---- RECORDS PROVIDED
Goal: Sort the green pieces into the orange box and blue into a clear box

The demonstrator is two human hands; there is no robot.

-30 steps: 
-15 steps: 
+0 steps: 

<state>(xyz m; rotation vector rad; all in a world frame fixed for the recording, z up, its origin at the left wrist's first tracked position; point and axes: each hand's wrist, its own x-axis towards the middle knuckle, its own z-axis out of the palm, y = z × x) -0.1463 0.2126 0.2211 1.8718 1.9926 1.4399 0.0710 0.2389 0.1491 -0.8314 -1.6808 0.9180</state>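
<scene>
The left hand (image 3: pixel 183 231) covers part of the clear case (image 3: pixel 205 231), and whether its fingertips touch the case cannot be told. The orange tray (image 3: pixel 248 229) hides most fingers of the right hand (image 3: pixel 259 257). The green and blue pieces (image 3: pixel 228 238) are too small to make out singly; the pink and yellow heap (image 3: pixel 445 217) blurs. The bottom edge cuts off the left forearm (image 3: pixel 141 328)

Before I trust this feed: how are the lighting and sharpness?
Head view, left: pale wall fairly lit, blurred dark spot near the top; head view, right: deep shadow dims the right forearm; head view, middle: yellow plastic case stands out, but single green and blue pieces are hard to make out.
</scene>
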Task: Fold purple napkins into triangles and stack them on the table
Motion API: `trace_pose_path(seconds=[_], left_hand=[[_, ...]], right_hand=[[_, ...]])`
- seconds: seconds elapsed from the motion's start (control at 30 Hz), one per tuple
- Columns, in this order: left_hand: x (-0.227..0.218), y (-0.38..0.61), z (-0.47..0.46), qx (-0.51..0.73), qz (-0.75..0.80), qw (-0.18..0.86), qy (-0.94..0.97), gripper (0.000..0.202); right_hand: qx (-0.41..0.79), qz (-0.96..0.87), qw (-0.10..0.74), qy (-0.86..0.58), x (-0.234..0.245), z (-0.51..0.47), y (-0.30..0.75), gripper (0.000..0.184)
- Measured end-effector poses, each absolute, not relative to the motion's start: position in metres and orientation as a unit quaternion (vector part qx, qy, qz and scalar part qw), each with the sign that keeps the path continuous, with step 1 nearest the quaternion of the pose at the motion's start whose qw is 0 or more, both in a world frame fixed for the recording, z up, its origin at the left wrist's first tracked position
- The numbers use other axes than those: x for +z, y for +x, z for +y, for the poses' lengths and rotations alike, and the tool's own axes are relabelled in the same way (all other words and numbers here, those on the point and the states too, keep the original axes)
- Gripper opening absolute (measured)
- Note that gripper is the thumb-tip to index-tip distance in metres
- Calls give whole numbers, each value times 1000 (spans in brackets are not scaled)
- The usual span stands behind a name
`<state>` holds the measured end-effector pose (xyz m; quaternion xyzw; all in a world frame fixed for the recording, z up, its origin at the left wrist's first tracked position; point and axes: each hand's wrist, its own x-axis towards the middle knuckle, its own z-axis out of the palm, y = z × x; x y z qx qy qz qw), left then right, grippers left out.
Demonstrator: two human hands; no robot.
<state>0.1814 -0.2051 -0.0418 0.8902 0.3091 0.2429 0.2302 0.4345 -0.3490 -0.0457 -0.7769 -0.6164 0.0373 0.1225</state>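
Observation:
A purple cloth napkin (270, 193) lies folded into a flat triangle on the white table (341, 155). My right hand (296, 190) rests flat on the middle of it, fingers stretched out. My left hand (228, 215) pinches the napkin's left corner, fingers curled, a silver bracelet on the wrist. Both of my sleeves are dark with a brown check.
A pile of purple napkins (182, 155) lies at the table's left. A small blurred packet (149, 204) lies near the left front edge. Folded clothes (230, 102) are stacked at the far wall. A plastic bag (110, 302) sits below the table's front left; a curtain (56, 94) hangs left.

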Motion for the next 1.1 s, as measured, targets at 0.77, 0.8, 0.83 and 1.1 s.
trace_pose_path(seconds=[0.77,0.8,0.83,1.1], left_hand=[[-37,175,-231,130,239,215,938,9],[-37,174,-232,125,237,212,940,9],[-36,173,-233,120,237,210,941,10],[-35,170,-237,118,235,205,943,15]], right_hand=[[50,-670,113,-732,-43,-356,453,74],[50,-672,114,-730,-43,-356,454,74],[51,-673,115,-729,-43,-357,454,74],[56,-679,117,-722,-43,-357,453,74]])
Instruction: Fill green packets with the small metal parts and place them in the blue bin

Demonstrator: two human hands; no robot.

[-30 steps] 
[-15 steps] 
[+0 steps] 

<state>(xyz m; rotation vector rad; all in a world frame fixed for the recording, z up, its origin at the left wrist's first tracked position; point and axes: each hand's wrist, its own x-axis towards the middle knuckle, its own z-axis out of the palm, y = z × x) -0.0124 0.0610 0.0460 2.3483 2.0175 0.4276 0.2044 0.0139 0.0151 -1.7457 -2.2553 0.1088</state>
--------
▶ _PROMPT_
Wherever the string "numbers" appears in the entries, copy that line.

▶ _SOLUTION FOR THIS PROBLEM_
- The numbers use other axes than those: x for +z, y for +x, z for +y, for the poses' lengths and rotations alike, and the tool's own axes are relabelled in the same way (all other words and numbers here, those on the point and the states too, keep the original axes)
- Calls give whole numbers, each value times 1000 (spans in brackets are not scaled)

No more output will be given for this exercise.